Pour finir, comment parler de sélection en apiculture et de génétique sans parler de l’ITSAP (Institut Technique et Scientifique de l’Apiculture et de la Pollinisation) parfois appelé « Institut de l’abeille ». Ce dernier, localisé en Avignon, constitue un pôle d’expertise technique et scientifique majeur en France. Outre les nombreuses équipes de recherche dédiée à l’abeille, l’institut est très impliqué dans la communication autour de l’abeille mais aussi dans la

formation.
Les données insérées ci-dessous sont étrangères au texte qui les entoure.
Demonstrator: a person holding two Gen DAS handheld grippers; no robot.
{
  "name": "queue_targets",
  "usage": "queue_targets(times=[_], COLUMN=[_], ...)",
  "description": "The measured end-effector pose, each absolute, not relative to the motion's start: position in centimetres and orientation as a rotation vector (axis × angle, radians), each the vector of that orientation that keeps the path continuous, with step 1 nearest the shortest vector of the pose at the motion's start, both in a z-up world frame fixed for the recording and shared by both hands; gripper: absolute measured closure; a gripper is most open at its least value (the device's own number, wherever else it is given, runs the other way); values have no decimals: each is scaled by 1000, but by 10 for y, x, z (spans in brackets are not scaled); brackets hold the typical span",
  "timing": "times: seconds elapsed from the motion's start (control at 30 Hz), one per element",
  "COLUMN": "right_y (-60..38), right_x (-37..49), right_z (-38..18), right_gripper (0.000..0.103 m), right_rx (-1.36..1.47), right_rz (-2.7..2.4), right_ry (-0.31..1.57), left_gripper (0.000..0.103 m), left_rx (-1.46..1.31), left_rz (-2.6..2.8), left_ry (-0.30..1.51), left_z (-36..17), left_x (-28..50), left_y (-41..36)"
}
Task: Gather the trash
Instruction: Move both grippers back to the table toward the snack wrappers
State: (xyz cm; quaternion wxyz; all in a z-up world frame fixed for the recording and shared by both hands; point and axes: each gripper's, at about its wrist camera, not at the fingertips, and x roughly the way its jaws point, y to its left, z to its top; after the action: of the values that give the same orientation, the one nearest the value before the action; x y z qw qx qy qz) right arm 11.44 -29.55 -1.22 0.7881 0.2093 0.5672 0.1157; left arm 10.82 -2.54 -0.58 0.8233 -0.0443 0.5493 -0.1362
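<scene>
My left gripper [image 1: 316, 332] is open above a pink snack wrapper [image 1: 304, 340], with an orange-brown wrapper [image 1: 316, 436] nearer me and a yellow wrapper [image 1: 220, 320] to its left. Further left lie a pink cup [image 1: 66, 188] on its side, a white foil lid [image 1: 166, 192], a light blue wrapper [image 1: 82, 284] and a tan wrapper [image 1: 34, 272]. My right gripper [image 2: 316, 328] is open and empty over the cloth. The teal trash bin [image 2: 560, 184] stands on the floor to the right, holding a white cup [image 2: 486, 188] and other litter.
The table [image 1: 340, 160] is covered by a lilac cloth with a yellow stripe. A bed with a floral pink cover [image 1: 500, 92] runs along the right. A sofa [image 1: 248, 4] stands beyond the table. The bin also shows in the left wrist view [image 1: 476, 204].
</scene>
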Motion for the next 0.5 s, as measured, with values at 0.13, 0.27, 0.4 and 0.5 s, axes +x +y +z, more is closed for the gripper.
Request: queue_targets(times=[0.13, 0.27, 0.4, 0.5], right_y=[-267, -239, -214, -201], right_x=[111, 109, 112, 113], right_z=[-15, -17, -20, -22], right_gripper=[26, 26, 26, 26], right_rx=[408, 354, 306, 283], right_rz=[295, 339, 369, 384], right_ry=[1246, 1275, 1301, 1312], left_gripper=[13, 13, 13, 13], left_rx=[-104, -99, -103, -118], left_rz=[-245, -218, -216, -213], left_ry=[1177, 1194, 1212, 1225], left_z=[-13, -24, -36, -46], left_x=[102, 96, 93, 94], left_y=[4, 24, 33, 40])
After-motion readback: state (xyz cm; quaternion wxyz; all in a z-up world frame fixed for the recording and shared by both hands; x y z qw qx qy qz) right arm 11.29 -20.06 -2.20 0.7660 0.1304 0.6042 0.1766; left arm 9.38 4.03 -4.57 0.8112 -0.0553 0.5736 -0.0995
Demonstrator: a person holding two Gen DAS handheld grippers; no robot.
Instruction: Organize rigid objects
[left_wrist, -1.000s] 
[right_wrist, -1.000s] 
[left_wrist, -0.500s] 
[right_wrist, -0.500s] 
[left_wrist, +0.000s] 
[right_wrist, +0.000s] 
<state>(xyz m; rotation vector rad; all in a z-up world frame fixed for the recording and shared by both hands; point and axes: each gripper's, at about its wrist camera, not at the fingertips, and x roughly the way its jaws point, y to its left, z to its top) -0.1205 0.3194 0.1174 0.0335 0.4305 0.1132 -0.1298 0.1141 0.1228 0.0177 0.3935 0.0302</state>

Il coordonne au niveau national les travaux de recherche conduits en apiculture, notamment ceux de l’INRA d’Avignon, et fédère les associations régionales de développement apicole (ADA). Son spectre d’action sur l’abeille est donc bien loin de se résumer à la génétique et la sélection. Mais néanmoins, l’amélioration du cheptel apicole français constitue l’une de ses missions principales. Ainsi, l’ITSAP accompagne la structuration de la sélection et coordonne le développement et la mise en place des nouveaux outils et méthodes issus des travaux de recherche. En 2014, une station de testage a été développée, elle vise à tester les protocoles de contrôle de performances et à évaluer, en conditions contrôlées, les colonies sélectionnées par la filière et celles de n’importe quel sélectionneur français désireux d’y recourir. Cependant, les reines sur lesquelles un contrôle de performances est réalisé doivent obligatoirement avoir une généalogie connue, au moins pour la voie maternelle. Les critères suivants peuvent être évalués sur les reines : production, douceur, essaimage, tenue au cadre, comportement hygiénique, évolution de la population de Varroa, hivernage, autonomie alimentaire, dynamique de printemps. L’évaluation de ces critères est faite selon les méthodes standardisées produites par BeeBook (Dietemann et al., 2013a).